An LLM's context window is too small to swallow your entire website, and raw HTML — packed with navigation, ads and JavaScript — is messy to read. llms.txt solves both problems by letting *you*, the site owner, say "here is the good stuff, already curated." It's a plain Markdown file that lists your most important pages, each with a short description, so a model answering a question about your category has a clean starting point instead of guessing from scraped HTML.
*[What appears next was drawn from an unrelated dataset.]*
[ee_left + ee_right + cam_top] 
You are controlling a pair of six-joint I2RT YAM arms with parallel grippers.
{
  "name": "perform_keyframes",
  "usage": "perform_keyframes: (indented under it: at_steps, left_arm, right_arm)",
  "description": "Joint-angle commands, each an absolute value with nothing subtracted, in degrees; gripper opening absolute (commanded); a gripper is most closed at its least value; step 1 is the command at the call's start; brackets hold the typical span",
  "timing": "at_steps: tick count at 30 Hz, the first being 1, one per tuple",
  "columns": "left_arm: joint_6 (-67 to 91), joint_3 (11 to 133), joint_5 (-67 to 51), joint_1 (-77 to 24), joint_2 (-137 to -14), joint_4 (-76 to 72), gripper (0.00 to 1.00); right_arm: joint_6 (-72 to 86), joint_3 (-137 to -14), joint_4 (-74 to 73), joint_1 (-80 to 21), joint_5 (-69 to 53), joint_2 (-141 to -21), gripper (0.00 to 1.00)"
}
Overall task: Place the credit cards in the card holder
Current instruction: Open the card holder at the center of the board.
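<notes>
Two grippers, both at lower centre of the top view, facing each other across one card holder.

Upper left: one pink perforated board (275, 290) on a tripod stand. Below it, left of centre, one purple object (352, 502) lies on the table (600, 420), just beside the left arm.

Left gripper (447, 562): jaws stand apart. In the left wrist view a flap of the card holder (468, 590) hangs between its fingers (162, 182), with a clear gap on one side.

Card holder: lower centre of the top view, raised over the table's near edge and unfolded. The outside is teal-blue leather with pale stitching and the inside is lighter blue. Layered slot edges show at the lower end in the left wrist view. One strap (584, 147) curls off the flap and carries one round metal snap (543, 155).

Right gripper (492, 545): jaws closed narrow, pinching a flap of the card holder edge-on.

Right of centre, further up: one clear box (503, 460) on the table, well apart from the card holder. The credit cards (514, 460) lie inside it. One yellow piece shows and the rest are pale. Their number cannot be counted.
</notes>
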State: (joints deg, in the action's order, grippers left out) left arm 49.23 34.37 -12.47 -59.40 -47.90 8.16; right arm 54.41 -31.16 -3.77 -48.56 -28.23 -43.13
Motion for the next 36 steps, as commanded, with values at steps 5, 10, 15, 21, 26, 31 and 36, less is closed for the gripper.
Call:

It was proposed in September 2024 by Jeremy Howard, and the spec lives at llmstxt.org. Critically, it's aimed at **inference time** — the moment an AI engine like ChatGPT, Perplexity or Claude is composing an answer — not at training the model or at getting you indexed in Google.

A treasure map, not a fence

Search Engine Land put it well: llms.txt isn't robots.txt. robots.txt is a fence that blocks or permits crawlers. llms.txt is a treasure map that says "start digging here." It recommends; it never restricts.

What an llms.txt file looks like

The format is deliberately Markdown, not XML, so both humans and models can read it. The spec defines a strict order, but only the first element is required:

  1. 1

    An H1 with your site or project name

    The only required element. Everything below it is optional but recommended.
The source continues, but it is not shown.